2) i bought Max a couple more figures (real cheap old school figures, but they do the trick), got him a free comic book, and a wicked cool lego scout walker. Now he can have luke and han fight vader with light sabres, and use the scout walker to provide cover fire.

3) The people behind the counter in Indianapolis (with the exception of the coffee nazi at the convention center starbucks) were beyond great. I have never met such an unrelentingly friendly and nice group of folks.

4) GenCon, the organizers of the four days, were really unprepared and caught off guard. Lots of lines, no real system and a general lack of planning added lots of unnecessary stress to my weekend. Also some joy, as their bungling of the massive George Lucas lineup led to my compatriots and I jumping ahead of about 9,000 other fans to nearly the front of the line.
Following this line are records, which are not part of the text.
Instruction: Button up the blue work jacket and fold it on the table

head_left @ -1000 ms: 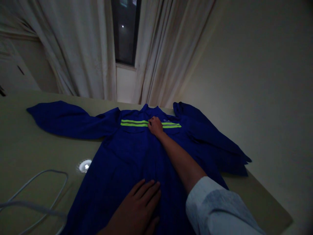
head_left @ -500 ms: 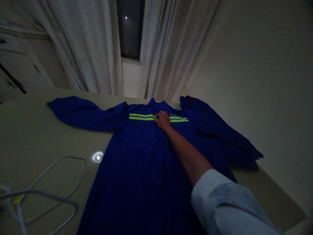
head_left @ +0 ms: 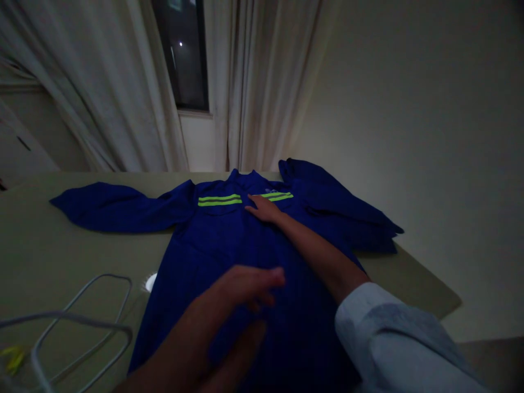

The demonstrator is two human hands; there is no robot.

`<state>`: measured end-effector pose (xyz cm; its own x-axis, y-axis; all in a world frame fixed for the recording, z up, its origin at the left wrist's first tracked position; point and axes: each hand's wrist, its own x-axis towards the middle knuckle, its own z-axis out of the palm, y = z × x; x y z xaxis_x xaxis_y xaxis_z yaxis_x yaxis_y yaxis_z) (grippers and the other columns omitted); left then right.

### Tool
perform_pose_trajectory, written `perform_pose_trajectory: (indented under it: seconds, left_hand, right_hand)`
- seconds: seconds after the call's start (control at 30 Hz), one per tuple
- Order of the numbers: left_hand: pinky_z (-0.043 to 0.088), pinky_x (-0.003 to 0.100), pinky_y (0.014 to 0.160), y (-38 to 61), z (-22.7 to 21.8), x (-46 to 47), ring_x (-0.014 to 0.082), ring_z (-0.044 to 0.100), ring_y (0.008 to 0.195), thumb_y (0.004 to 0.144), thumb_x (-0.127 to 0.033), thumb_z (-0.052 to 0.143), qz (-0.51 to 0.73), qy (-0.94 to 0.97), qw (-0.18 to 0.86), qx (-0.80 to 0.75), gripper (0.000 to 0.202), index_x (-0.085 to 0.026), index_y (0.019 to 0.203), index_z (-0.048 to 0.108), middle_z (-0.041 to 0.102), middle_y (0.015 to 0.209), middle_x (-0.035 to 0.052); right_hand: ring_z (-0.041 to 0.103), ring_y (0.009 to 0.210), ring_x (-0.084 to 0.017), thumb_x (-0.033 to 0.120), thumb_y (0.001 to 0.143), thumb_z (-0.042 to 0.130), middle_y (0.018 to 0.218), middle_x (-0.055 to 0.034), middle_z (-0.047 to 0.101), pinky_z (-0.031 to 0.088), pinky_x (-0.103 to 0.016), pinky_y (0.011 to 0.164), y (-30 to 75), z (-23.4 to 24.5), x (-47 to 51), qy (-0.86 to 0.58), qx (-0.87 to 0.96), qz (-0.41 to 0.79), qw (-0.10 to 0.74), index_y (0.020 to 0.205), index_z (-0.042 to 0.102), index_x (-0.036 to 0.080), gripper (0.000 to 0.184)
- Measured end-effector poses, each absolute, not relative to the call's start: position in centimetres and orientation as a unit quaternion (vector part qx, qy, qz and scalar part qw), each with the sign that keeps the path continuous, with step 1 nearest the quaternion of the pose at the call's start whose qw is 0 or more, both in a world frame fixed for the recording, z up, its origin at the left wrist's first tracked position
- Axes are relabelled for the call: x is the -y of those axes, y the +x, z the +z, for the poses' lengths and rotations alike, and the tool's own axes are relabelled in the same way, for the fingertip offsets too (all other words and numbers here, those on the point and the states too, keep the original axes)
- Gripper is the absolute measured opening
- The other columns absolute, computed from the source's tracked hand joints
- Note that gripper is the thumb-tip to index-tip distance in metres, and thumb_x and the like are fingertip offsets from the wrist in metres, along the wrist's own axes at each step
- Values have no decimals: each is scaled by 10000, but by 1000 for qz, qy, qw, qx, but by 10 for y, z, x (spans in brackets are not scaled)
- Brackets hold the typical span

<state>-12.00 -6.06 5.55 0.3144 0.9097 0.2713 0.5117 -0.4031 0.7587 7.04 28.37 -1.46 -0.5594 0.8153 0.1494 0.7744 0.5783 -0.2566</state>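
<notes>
A dark blue long-sleeved garment (head_left: 229, 245) with two lime-green chest stripes (head_left: 219, 200) lies spread flat on a pale surface (head_left: 53, 256), both sleeves out to the sides. My right hand (head_left: 264, 208) lies flat on the chest just below the collar, fingers stretched toward the stripes. My left hand (head_left: 245, 286) hovers over the garment's lower middle, blurred by motion, fingers loosely extended and holding nothing.
A white cable (head_left: 73, 316) loops across the surface at the lower left. A small bright round object (head_left: 150, 281) peeks out beside the garment's left edge. Pale curtains (head_left: 123, 82) and a dark window (head_left: 184, 54) stand behind; a plain wall fills the right.
My left hand has come back into view over the garment's lower middle. My right hand has flattened from a pinch at the stripes. The view has shifted.
</notes>
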Motion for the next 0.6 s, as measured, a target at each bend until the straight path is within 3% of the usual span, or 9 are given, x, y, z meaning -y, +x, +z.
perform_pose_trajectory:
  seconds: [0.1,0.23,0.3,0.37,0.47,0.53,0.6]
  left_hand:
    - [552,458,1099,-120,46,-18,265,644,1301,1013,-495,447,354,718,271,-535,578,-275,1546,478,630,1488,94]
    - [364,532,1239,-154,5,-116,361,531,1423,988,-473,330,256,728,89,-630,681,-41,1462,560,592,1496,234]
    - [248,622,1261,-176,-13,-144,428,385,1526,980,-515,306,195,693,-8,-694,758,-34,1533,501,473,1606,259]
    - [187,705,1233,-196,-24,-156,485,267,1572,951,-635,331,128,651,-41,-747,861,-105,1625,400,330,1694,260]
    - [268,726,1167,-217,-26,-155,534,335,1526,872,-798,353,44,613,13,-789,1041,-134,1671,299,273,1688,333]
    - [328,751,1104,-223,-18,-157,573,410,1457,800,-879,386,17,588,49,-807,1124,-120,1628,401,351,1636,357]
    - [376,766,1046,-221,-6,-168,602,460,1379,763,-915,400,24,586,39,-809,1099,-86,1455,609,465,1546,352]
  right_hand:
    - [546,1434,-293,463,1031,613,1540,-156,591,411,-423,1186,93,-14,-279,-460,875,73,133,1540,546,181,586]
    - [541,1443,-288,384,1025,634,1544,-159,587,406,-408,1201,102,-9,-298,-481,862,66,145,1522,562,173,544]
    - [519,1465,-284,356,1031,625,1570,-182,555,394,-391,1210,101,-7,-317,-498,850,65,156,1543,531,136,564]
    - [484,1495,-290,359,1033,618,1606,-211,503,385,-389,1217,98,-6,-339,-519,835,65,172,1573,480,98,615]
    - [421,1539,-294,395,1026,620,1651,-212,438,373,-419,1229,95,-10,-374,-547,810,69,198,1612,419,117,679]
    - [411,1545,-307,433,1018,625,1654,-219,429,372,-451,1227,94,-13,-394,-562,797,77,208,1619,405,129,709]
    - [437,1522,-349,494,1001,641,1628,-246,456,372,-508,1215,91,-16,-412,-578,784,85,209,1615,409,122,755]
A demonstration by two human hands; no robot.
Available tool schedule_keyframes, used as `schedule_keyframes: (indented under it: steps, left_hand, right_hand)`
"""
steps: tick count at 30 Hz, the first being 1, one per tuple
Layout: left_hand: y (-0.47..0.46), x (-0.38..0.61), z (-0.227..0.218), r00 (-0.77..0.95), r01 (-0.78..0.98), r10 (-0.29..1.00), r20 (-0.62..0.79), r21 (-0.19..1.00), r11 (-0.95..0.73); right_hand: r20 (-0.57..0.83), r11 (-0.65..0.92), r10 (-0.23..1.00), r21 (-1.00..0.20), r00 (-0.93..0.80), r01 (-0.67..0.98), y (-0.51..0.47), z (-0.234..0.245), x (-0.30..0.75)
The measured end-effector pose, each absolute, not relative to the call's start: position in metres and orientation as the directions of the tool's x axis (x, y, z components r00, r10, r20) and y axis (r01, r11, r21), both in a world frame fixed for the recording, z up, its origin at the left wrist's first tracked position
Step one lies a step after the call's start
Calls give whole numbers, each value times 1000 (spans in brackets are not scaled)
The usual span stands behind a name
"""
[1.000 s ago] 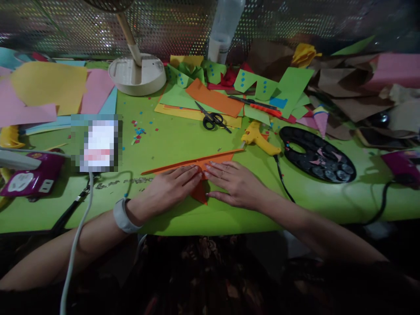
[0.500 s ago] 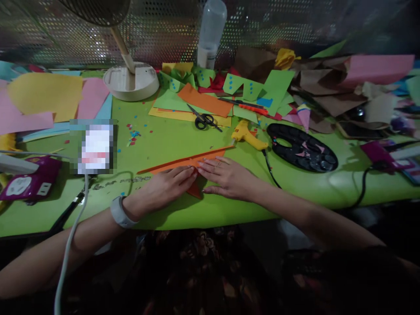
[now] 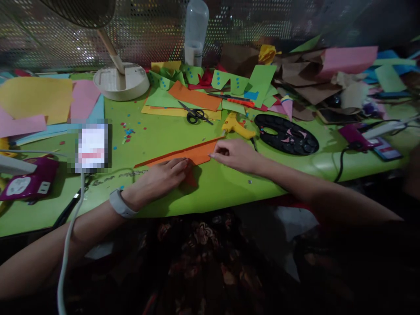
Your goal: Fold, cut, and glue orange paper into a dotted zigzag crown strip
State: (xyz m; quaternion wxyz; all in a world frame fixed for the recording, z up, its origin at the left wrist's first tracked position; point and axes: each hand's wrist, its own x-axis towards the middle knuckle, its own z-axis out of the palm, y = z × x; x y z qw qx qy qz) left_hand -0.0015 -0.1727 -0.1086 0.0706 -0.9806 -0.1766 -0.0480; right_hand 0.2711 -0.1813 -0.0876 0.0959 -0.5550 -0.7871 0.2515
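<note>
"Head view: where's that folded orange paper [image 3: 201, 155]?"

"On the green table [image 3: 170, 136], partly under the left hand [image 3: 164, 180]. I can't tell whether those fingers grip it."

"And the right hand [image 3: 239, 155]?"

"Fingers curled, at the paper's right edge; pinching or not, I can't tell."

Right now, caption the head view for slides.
Left hand on folded orange paper, right hand at its edge, scissors beyond.
</note>
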Motion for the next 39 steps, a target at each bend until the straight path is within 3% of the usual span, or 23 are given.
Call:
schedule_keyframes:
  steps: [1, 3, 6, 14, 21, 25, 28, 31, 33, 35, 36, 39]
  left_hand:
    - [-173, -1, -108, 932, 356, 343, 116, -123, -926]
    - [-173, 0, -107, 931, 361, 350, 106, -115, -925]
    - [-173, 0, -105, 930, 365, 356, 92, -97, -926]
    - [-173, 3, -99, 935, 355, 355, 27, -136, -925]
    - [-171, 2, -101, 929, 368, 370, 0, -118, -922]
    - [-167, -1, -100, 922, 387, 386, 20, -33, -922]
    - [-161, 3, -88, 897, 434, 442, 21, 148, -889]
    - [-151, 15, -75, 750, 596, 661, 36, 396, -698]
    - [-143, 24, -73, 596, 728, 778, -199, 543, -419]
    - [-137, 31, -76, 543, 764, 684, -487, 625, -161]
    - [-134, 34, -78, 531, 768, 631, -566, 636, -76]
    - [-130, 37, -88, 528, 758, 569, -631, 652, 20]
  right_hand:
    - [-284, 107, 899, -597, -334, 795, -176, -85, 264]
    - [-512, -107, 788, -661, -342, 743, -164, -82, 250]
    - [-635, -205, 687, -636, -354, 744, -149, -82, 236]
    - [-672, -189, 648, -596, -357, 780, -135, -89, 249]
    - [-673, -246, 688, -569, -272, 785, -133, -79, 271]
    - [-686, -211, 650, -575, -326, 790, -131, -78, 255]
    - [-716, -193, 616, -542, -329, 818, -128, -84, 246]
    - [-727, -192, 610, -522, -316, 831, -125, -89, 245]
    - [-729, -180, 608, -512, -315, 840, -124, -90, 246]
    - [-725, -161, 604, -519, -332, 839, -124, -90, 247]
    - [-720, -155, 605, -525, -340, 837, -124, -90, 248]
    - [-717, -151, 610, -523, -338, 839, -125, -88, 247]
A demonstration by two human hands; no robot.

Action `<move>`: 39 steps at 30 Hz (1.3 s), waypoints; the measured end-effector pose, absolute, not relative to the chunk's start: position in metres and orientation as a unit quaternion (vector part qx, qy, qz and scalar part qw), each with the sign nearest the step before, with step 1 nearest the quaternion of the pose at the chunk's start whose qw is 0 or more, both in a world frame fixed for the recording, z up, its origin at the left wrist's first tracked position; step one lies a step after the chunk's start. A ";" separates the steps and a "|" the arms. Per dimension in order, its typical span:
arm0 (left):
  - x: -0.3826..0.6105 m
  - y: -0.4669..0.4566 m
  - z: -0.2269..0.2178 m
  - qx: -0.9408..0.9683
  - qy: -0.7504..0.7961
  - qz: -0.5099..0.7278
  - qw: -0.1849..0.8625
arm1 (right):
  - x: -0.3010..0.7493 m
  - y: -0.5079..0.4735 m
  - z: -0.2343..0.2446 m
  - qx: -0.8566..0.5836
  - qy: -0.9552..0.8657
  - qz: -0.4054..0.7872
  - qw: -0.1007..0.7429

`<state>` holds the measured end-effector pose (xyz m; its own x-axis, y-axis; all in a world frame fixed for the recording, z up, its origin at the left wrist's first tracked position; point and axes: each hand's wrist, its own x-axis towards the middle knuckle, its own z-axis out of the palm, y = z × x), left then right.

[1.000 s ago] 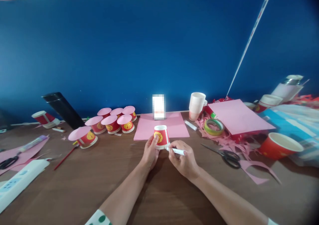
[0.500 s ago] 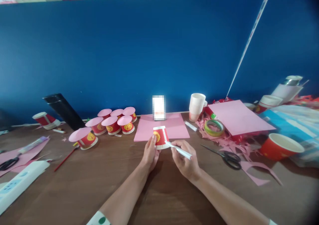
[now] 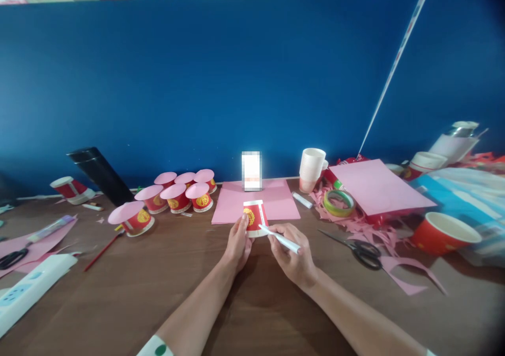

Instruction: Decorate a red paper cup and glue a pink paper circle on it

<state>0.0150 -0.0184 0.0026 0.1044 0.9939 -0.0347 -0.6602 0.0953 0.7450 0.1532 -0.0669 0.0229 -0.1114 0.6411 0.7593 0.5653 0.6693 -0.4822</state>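
Note:
A red paper cup (image 3: 255,220) with a gold emblem and white bands is gripped at its left side by my left hand (image 3: 238,240), thumb in front. It is held above the table's front, just before the pink paper sheets (image 3: 232,201). My right hand (image 3: 294,256) is closed around a white pen (image 3: 284,240), most likely a marker. Its tip points left and meets the lower right part of the cup's side. Whether it leaves a mark is too small to tell.
Several red cups topped with pink paper discs (image 3: 173,190) stand at the left. A stack of white cups (image 3: 311,166), green tape (image 3: 338,202), black scissors (image 3: 365,253) and pink scraps lie at the right. A power strip (image 3: 35,287) occupies the left front.
The pen tip has shifted slightly left on the cup, and my right hand moved a little left with it. The cup and my left hand are almost unchanged.

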 end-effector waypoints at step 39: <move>0.016 -0.018 0.002 0.285 0.292 0.613 0.676 | 0.152 -0.068 0.027 -0.410 -0.725 0.012 0.553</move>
<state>0.0159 -0.0179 0.0016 0.0768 0.9960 -0.0449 -0.6623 0.0847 0.7445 0.1519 -0.0682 0.0275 -0.0516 0.6075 0.7926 0.5821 0.6632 -0.4705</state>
Everything was set up for maximum frustration and we were all given plenty of time to stew over it.

5) it got so bad that by the last day, when I was climbing over, under and through those flipping metal barriers for the last time I just gave up, hulked out and in what was apparently the funniest thing ever seen picked up a barrier and chucked it across an empty expanse of sidewalk. The thing flew about 25 feet, and landed with an insanely satisfying clang. I'm pretty sure that half the assembled crowd loved me and half were very, very afraid of me.

6) My super secret project was completed and made it most of the way through the trip. I built a full size replica of Artoo's head, fastened with magnets to the top of the volvo to look like he was my droid co-pilot. I drove with him on the roof to pick everyone up, then we stowed him in the back with the bags, and on our last day there we drove around indianapolis with him until he was caught in a gust of wind and "we lost artoo." I prefer to think of him still lying there, on Meridian avenue, as cars weave past his fragile little domed head.

7) We got to watch Jason and his new found lego buddies demolish, and I mean cream like corn the competition in the big lego star wars build off. go see the sharknet website for a picture of what he won, but let me tell you, it was impressive.

8) I have seen what few at this point have seen, and that is an actual 3 minutes from Episode III. there is no way to accurately judge the movie based on what I've seen (and out of the more than 40,000 people who attended Celebration, less than 2% of us have seen this) but let me tell you, this looks DAMN GOOD. scary good. I was drawn into this sequence in a way that I haven't been since Return of the Jedi. I am much more excited about this movie than I was when I went on this trip, and that is a very very good thing indeed.